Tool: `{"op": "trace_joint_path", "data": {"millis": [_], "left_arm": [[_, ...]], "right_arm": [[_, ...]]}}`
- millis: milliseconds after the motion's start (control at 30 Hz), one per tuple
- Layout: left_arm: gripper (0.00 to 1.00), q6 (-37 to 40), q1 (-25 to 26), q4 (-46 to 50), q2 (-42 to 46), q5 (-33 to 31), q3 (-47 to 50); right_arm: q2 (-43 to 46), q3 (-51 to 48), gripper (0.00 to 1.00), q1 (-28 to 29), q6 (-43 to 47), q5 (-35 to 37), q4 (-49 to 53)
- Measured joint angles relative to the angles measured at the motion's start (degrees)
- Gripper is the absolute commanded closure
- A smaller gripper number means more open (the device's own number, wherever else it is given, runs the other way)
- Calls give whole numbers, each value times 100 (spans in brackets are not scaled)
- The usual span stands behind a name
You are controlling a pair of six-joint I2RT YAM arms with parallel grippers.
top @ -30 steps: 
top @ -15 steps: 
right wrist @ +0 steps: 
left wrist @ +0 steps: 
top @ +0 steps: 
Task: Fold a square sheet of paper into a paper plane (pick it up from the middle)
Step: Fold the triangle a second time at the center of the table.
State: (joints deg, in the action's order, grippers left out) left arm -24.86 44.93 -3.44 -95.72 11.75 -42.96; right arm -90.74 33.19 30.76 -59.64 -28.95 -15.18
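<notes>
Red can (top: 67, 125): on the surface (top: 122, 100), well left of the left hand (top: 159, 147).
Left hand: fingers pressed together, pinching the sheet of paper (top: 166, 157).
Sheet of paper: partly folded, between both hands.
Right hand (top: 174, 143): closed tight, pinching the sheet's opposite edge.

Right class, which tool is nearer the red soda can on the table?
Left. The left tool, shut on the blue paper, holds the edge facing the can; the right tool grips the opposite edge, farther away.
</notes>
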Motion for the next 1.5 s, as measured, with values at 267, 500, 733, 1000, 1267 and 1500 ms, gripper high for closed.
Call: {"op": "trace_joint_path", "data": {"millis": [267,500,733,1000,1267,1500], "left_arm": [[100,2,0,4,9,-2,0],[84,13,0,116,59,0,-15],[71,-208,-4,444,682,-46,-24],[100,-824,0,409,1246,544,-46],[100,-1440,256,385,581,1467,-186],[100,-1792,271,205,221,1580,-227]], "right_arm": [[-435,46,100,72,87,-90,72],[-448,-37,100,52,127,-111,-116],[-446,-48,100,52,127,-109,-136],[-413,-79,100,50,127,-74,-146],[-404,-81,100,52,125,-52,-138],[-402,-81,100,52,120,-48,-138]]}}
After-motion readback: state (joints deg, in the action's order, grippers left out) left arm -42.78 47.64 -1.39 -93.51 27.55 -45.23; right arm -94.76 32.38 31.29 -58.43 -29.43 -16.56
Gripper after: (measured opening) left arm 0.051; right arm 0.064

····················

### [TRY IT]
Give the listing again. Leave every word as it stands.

### [PROBLEM SOLUTION]
Tool: `{"op": "trace_joint_path", "data": {"millis": [_], "left_arm": [[_, ...]], "right_arm": [[_, ...]]}}`
- millis: milliseconds after the motion's start (control at 30 Hz), one per tuple
- Layout: left_arm: gripper (0.00 to 1.00), q6 (-37 to 40), q1 (-25 to 26), q4 (-46 to 50), q2 (-42 to 46), q5 (-33 to 31), q3 (-47 to 50); right_arm: q2 (-43 to 46), q3 (-51 to 48), gripper (0.00 to 1.00), q1 (-28 to 29), q6 (-43 to 47), q5 (-35 to 37), q4 (-49 to 53)
- Measured joint angles relative to the angles measured at the motion's start (degrees)
- Gripper is the absolute commanded closure
- A smaller gripper number means more open (the device's own number, wherever else it is given, runs the other way)
- Calls give whole numbers, each value times 100 (spans in brackets are not scaled)
- The usual span stands behind a name
You are controlling a pair of six-joint I2RT YAM arms with parallel grippers.
top @ -30 steps: 
top @ -15 steps: 
right wrist @ +0 steps: 
left wrist @ +0 steps: 
top @ +0 steps: 
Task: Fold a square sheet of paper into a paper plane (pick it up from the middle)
Step: Fold the triangle a second time at the center of the table.
State: (joints deg, in the action's order, grippers left out) left arm -24.86 44.93 -3.44 -95.72 11.75 -42.96; right arm -90.74 33.19 30.76 -59.64 -28.95 -15.18
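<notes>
Red can (top: 67, 125): on the surface (top: 122, 100), well left of the left hand (top: 159, 147).
Left hand: fingers pressed together, pinching the sheet of paper (top: 166, 157).
Sheet of paper: partly folded, between both hands.
Right hand (top: 174, 143): closed tight, pinching the sheet's opposite edge.

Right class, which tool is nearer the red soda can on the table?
Left. The left tool, shut on the blue paper, holds the edge facing the can; the right tool grips the opposite edge, farther away.
</notes>
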Motion for the next 1.5 s, as measured, with values at 267, 500, 733, 1000, 1267 and 1500 ms, gripper high for closed.
Call: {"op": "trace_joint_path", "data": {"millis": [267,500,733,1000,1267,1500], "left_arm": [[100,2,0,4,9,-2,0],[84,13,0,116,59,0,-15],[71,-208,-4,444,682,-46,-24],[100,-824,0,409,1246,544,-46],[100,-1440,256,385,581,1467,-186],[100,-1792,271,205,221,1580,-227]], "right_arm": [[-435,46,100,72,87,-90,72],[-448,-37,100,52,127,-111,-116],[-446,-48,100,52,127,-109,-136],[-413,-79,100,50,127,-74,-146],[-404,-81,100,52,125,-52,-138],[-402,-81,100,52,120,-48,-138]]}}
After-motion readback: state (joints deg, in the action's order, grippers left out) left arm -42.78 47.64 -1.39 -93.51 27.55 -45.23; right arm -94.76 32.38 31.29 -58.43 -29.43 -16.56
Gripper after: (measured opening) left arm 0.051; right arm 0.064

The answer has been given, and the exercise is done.